Indulging in a snack doesn’t have to signal a calorie catastrophe. Moderation, variety, and making smart food choices like combining celery with peanut butter, can contribute to a healthier you. Let’s unfurl the calorie breakdown of this crunchy, creamy pairing.
The Crunchy Ally: Celery
Looking for a crunchy, delicious snack that’s almost ‘calorie-free’? Look no further than celery. Thanks to its high water content (95%), a medium stalk, about 7 to 8 inches long, only piles on a minimal 6 calories.
Laden with fiber, Vitamin K, and potassium, celery is not just low in calories, but it’s also incredibly beneficial for your health.
The Creamy Champion: Peanut Butter
Taking a delectable turn to the creamy side, peanut butter makes celery exciting to munch on. Two tablespoons of peanut butter typically contain about 188 calories.
Don’t shy away from those numbers, though! Peanut butter is rich in protein, fiber, and healthy unsaturated fats. It keeps you feeling full and satisfied, curbing over-eating tendencies.
Celery and Peanut Butter: The Nutritious Combo
When combined, a serving of celery (two medium stalks) with two tablespoons of peanut butter racks up approximately 200 calories.
Food Item | Calories |
---|---|
Two tablespoons of peanut butter | 188 |
Two medium celery stalks | 12 |
Total | 200 |
This combination checks the boxes of low calorie, high fiber, and protein-rich snack. Noticeably, the high water content in celery and healthy fats in peanut butter offers a balanced diet option, making this pairing both satisfying yet weight loss friendly.
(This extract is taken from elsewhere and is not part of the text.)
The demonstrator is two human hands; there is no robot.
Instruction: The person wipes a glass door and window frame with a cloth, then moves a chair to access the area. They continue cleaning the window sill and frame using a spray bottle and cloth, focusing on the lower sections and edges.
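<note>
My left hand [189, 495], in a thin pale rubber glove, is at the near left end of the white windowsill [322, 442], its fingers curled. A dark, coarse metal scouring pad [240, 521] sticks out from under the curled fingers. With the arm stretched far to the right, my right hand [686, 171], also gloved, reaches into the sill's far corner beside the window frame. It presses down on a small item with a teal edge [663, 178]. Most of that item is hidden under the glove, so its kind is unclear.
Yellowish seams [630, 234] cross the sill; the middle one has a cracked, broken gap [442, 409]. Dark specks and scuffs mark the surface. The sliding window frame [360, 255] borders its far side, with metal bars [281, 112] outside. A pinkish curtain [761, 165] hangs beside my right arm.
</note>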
Remember, every body’s nutritional needs are different. Always listen to what your body needs and make sure to balance your caloric intake with enough physical activity. Moderation is key in the pursuit of a sustainable, healthy lifestyle.
Enjoy your celery and peanut butter snack without feeling guilty about derailing your diet. It’s a quick, easy-to-make snack that lets you keep your focus on health without sacrificing flavor.